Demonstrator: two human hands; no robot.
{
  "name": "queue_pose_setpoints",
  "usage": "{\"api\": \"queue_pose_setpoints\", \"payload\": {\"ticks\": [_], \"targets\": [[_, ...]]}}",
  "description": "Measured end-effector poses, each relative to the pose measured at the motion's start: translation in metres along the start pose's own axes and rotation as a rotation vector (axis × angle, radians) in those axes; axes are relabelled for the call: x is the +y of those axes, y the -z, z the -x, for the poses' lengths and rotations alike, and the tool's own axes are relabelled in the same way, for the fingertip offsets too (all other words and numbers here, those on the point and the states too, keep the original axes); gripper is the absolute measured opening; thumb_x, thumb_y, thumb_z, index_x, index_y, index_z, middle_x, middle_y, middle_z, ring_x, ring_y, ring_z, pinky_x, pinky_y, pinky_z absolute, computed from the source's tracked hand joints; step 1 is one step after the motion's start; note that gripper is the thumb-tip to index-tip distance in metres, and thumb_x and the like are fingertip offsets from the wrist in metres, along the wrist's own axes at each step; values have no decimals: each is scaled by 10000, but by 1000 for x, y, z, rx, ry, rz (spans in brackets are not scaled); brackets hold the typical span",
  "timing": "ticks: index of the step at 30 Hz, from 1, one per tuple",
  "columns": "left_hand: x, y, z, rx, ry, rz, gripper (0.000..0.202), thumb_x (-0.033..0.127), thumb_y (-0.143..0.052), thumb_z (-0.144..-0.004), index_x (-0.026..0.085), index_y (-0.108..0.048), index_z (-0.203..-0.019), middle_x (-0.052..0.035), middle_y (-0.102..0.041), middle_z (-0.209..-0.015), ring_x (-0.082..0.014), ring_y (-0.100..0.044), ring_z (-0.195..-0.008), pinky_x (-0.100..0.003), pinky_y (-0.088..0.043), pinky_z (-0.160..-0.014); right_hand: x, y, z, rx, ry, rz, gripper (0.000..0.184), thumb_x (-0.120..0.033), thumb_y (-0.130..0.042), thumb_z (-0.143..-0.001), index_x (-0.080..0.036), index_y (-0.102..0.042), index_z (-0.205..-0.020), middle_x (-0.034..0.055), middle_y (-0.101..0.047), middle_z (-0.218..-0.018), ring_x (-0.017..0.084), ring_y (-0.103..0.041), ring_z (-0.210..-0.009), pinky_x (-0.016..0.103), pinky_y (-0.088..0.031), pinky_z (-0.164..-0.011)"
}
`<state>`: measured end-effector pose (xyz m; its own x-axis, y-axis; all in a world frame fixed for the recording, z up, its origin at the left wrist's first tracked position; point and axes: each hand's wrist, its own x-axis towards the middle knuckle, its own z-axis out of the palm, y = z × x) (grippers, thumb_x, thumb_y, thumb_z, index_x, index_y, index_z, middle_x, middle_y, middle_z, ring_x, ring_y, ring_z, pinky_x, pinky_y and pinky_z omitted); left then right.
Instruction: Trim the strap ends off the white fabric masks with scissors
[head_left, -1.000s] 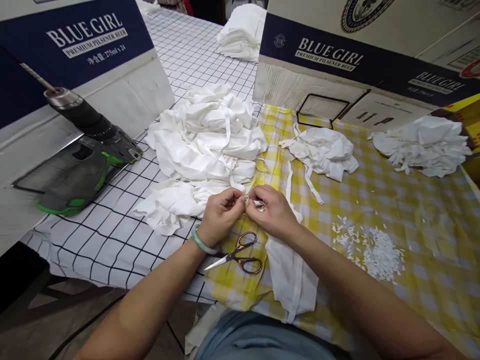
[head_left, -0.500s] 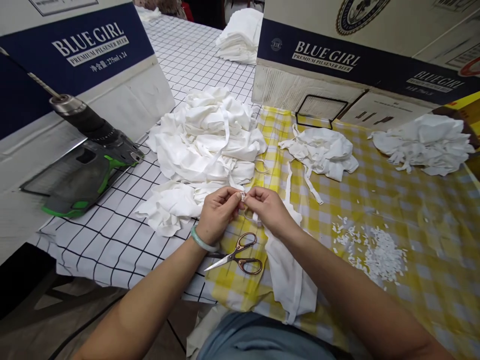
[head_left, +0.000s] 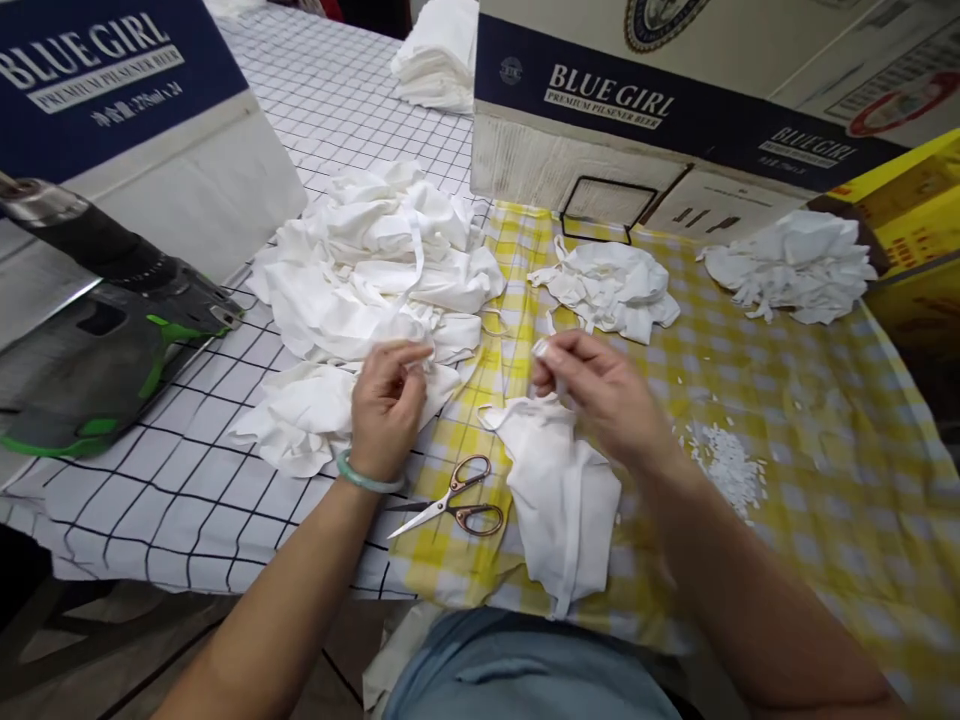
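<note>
Hands that met over the scissors (head_left: 454, 497) a moment ago have now drawn apart. Your left hand (head_left: 388, 405) has moved to the left of the scissors and sits at the near edge of the big heap of white cloth (head_left: 375, 270), its fingers curled loosely, thumb and fingertips close together; whether they pinch anything is too blurred to tell. Your right hand (head_left: 600, 395) has swung up and to the right of the scissors, and its grip is closed on a small white strap end (head_left: 541, 349) at the fingertips. That strap belongs to the white garment (head_left: 562, 495) lying just right of the scissors on the yellow checked cloth (head_left: 825, 480), its top edge now lifted towards your right hand.

The scissors lie flat where they lay before, blades pointing left, handles right. The view itself has shifted leftward and closer since half a second ago, so the drill (head_left: 97, 330), far left of the scissors on the black-gridded cloth (head_left: 187, 490), is partly cut off. Beyond the scissors and to their right sit two smaller white piles (head_left: 611, 285) (head_left: 795, 262), with white snippings (head_left: 724, 465) scattered to the right of the garment. Cardboard boxes (head_left: 637, 110) stand behind.
</note>
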<state>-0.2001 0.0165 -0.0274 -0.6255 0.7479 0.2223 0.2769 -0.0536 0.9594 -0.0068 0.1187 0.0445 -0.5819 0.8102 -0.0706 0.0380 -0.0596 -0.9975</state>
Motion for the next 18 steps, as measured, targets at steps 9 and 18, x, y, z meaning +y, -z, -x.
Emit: {"api": "queue_pose_setpoints", "payload": {"ticks": [9, 18], "targets": [[73, -23, 50, -485, -344, -260, 146, 176, -527, -887, 159, -652, -960, -96, -638, -986, -217, -609, -968, -355, -501, -850, -80, 54, 96, 139, 246, -13, 157, -205, -658, -871, -254, -611, -1012, -28, -636, -701, 137, -610, -651, 266, -532, -638], [82, -60, 120, -581, 1028, 670, 312, 284, -742, -773, 149, -641, -1035, -65, -669, -941, -108, -627, -700, -231, -540, -656, -24, 11, 189, -650, -110, -75, 101, -177, -538, -895, -149, -625, -938, 41, -699, -730, 137, -676, -736, 259, -548, -730]]}}
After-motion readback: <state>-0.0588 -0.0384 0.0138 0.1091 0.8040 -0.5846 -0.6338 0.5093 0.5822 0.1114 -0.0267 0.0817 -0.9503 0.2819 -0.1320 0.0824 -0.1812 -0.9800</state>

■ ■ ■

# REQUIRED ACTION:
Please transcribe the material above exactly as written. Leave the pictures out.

# ANSWER SECTION:
Demonstrator: two human hands; no robot.
{
  "name": "queue_pose_setpoints",
  "usage": "{\"api\": \"queue_pose_setpoints\", \"payload\": {\"ticks\": [_], \"targets\": [[_, ...]]}}",
  "description": "Measured end-effector poses, each relative to the pose measured at the motion's start: translation in metres along the start pose's own axes and rotation as a rotation vector (axis × angle, radians) in those axes; axes are relabelled for the call: x is the +y of those axes, y the -z, z the -x, for the poses' lengths and rotations alike, and the tool's own axes are relabelled in the same way, for the fingertip offsets too (all other words and numbers here, those on the point and the states too, keep the original axes); gripper is the absolute measured opening; thumb_x, thumb_y, thumb_z, index_x, index_y, index_z, middle_x, middle_y, middle_z, ring_x, ring_y, ring_z, pinky_x, pinky_y, pinky_z absolute, computed from the source's tracked hand joints; step 1 is one step after the motion's start; note that gripper is the thumb-tip to index-tip distance in metres, and thumb_x and the like are fingertip offsets from the wrist in metres, along the wrist's own axes at each step; values have no decimals: each is scaled by 10000, but by 1000 for x, y, z, rx, ry, rz (spans in brackets are not scaled); brackets hold the typical span",
  "timing": "ticks: index of the step at 30 Hz, from 1, one per tuple",
  "columns": "left_hand: x, y, z, rx, ry, rz, gripper (0.000..0.202), thumb_x (-0.033..0.127), thumb_y (-0.143..0.052), thumb_z (-0.144..-0.004), index_x (-0.026..0.085), index_y (-0.108..0.048), index_z (-0.203..-0.019), middle_x (-0.052..0.035), middle_y (-0.102..0.041), middle_z (-0.209..-0.015), ring_x (-0.082..0.014), ring_y (-0.100..0.044), ring_z (-0.195..-0.008), pinky_x (-0.100..0.003), pinky_y (-0.088..0.043), pinky_z (-0.160..-0.014); right_hand: x, y, z, rx, ry, rz, gripper (0.000..0.184), thumb_x (-0.120..0.033), thumb_y (-0.130..0.042), thumb_z (-0.143..-0.001), index_x (-0.080..0.036), index_y (-0.102..0.042), index_z (-0.205..-0.020), middle_x (-0.034..0.055), middle_y (-0.101..0.047), middle_z (-0.218..-0.018), ring_x (-0.017..0.084), ring_y (-0.103..0.041), ring_z (-0.210..-0.009), pinky_x (-0.016..0.103), pinky_y (-0.088..0.031), pinky_z (-0.164..-0.011)"
}
`<state>`: measured end-effector pose (xyz m; its own x-axis, y-axis; all in a world frame fixed for the recording, z up, its origin at the left wrist's first tracked position; point and axes: each hand's wrist, its own x-axis towards the middle knuckle, its own z-axis out of the palm, y = z × x) (grippers, thumb_x, thumb_y, thumb_z, index_x, index_y, index_z, middle_x, middle_y, middle_z, ring_x, ring_y, ring_z, pinky_x, pinky_y and pinky_z omitted); left then right.
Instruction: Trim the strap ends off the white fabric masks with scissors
[head_left, -1.000s] 
[head_left, -0.500s] 
[head_left, +0.000s] 
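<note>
Hands that met over the scissors (head_left: 454, 497) a moment ago have now drawn apart. Your left hand (head_left: 388, 405) has moved to the left of the scissors and sits at the near edge of the big heap of white cloth (head_left: 375, 270), its fingers curled loosely, thumb and fingertips close together; whether they pinch anything is too blurred to tell. Your right hand (head_left: 600, 395) has swung up and to the right of the scissors, and its grip is closed on a small white strap end (head_left: 541, 349) at the fingertips. That strap belongs to the white garment (head_left: 562, 495) lying just right of the scissors on the yellow checked cloth (head_left: 825, 480), its top edge now lifted towards your right hand.

The scissors lie flat where they lay before, blades pointing left, handles right. The view itself has shifted leftward and closer since half a second ago, so the drill (head_left: 97, 330), far left of the scissors on the black-gridded cloth (head_left: 187, 490), is partly cut off. Beyond the scissors and to their right sit two smaller white piles (head_left: 611, 285) (head_left: 795, 262), with white snippings (head_left: 724, 465) scattered to the right of the garment. Cardboard boxes (head_left: 637, 110) stand behind.
</note>
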<state>-0.2001 0.0165 -0.0274 -0.6255 0.7479 0.2223 0.2769 -0.0536 0.9594 -0.0068 0.1187 0.0445 -0.5819 0.8102 -0.0706 0.0380 -0.0596 -0.9975</state>
Motion for the next 18 steps, as measured, targets at steps 9 and 18, x, y, z meaning +y, -z, -x.
Emit: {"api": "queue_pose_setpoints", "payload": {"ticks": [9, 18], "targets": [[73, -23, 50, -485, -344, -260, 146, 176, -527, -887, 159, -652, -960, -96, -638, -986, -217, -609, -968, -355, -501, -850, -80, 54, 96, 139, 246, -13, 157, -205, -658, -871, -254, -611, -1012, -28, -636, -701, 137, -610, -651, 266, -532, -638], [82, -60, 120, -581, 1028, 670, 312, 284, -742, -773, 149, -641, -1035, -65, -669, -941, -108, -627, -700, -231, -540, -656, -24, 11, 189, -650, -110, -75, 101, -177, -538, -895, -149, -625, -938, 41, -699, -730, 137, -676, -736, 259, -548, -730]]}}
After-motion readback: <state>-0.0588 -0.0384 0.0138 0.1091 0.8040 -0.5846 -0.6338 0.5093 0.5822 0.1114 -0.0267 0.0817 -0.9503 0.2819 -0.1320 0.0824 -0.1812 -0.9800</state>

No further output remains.